PROBLEM DETAILS.
Among the lines of data below, reproduce only those from the one with "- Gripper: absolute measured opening" through the one with "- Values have", exactly as they stand, both ends included.
★ ★ ★
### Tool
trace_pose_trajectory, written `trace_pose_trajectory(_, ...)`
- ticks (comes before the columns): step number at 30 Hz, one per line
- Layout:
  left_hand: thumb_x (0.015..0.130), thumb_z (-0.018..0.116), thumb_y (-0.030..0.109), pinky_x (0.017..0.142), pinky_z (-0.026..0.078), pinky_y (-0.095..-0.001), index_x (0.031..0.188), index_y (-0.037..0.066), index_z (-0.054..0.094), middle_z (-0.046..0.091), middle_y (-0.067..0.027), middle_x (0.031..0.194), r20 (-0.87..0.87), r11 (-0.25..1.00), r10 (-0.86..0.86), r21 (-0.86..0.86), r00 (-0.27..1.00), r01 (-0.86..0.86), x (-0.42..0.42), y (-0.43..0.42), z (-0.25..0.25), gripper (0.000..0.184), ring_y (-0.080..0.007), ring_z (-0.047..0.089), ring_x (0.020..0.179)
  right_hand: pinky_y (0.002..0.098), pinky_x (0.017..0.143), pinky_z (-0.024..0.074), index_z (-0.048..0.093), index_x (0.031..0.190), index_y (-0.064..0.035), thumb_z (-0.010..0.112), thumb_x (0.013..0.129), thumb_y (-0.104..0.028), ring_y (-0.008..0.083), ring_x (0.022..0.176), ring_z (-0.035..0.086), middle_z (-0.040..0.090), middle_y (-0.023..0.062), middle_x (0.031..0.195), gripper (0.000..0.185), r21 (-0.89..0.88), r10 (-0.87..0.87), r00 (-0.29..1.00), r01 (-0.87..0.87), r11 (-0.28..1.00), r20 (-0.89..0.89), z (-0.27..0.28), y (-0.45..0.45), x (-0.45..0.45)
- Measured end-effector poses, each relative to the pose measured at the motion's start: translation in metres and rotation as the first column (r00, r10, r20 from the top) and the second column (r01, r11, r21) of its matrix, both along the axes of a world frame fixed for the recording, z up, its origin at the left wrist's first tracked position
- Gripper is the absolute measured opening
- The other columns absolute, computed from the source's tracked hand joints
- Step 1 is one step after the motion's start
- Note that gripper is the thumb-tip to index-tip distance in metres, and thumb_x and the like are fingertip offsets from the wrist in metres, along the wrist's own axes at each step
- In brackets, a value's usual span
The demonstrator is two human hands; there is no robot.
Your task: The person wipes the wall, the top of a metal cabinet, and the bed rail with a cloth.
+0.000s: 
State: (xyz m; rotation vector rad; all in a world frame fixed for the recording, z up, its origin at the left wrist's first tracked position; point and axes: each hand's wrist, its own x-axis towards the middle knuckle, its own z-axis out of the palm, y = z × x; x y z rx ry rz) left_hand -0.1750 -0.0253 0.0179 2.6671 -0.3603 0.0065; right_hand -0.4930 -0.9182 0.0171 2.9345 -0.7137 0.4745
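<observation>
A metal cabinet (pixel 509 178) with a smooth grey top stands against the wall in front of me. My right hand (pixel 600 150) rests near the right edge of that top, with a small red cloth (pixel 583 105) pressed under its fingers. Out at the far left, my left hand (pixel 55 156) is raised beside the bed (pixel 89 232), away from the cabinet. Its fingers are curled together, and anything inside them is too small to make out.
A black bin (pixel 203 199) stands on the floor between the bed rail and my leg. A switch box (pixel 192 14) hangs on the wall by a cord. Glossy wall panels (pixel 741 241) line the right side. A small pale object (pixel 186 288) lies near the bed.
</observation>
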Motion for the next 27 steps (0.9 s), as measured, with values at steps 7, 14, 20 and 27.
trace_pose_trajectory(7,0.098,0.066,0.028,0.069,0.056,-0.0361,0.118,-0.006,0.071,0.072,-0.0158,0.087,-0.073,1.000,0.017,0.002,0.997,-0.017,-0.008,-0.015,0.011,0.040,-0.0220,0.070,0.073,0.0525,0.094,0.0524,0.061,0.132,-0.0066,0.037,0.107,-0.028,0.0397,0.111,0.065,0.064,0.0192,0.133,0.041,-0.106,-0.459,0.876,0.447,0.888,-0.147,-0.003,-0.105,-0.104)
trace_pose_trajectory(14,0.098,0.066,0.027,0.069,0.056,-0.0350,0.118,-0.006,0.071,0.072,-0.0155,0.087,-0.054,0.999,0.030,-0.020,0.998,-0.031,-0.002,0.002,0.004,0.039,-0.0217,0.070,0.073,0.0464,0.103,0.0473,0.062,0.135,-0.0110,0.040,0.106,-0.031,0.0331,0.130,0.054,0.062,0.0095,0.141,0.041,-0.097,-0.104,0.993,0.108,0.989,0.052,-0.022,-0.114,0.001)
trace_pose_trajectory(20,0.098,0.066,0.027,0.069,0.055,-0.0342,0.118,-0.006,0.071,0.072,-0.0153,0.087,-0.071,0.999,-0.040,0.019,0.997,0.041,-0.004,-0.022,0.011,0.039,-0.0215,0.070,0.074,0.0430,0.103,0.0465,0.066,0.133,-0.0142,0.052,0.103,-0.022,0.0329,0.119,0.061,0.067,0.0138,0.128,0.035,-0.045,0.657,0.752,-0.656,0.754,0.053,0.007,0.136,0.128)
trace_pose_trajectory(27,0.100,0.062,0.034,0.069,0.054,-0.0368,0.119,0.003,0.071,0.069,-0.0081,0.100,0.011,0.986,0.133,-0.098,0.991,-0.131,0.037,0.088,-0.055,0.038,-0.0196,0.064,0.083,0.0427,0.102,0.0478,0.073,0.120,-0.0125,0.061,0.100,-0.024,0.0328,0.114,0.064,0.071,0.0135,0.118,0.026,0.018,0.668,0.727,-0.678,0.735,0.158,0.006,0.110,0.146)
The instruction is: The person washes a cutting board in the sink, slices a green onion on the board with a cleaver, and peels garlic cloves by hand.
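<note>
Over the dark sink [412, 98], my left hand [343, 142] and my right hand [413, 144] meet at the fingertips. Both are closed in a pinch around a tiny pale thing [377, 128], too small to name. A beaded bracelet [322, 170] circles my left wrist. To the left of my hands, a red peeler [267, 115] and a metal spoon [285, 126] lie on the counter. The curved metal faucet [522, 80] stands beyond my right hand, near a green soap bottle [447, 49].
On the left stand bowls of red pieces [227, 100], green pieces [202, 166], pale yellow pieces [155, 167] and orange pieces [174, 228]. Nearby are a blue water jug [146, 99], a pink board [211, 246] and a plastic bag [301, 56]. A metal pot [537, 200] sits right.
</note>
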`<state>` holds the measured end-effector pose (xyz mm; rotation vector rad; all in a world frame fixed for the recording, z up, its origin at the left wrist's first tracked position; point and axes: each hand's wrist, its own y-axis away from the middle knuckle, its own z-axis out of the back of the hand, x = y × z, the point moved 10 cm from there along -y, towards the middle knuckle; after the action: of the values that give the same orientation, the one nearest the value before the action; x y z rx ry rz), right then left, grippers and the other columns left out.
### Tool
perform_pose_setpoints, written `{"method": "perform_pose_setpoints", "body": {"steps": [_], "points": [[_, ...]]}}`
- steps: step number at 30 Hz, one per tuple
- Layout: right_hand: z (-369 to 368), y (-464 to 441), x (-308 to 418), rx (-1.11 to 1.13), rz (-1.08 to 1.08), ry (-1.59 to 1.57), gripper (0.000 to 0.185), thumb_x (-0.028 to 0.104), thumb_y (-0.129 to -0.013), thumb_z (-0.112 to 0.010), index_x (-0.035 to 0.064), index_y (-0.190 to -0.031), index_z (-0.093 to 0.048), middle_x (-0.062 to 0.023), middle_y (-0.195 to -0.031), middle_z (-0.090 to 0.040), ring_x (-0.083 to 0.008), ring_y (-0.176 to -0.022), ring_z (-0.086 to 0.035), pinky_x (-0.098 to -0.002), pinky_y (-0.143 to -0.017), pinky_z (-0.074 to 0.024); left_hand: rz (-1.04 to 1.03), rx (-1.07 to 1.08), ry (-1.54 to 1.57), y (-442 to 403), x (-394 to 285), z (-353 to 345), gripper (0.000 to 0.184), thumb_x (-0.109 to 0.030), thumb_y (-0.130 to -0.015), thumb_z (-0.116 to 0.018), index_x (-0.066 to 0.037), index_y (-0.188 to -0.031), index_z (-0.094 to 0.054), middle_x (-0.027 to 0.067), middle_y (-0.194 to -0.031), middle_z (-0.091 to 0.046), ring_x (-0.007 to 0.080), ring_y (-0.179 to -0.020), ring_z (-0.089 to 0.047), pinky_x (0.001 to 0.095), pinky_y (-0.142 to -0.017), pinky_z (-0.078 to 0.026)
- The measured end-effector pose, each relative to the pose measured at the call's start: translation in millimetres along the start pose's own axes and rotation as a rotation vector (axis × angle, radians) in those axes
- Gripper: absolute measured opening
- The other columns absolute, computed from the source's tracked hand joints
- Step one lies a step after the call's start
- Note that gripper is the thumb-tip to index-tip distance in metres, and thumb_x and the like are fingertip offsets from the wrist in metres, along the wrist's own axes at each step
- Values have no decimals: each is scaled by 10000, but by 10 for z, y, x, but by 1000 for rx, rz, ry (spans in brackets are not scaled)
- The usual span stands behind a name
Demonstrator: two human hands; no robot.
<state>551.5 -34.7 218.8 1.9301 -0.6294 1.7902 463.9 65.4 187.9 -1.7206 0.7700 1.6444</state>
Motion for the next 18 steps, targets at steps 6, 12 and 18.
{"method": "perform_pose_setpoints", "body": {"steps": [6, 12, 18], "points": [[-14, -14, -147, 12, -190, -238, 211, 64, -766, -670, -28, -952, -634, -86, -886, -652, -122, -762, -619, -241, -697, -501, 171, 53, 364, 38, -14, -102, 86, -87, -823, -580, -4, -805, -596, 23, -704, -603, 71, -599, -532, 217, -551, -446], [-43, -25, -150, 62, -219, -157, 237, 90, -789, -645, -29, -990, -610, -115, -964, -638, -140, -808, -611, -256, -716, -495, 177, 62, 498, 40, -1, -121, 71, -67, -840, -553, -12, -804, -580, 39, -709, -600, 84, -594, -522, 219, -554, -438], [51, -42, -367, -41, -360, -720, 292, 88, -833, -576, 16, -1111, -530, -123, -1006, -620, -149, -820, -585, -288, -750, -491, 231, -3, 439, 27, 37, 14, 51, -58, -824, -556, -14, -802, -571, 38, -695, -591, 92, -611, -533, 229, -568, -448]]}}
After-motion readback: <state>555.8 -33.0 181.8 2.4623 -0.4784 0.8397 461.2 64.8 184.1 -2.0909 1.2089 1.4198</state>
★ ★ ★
WRITTEN REPLY.
- Gripper: absolute measured opening
- The other columns absolute, computed from the source's tracked hand joints
- Step one lies a step after the call's start
- Note that gripper is the thumb-tip to index-tip distance in metres, and thumb_x and the like are fingertip offsets from the wrist in metres, along the wrist's own axes at each step
- Values have no decimals: each is scaled by 10000, but by 10 for z, y, x, but by 1000 for rx, rz, ry (spans in brackets are not scaled)

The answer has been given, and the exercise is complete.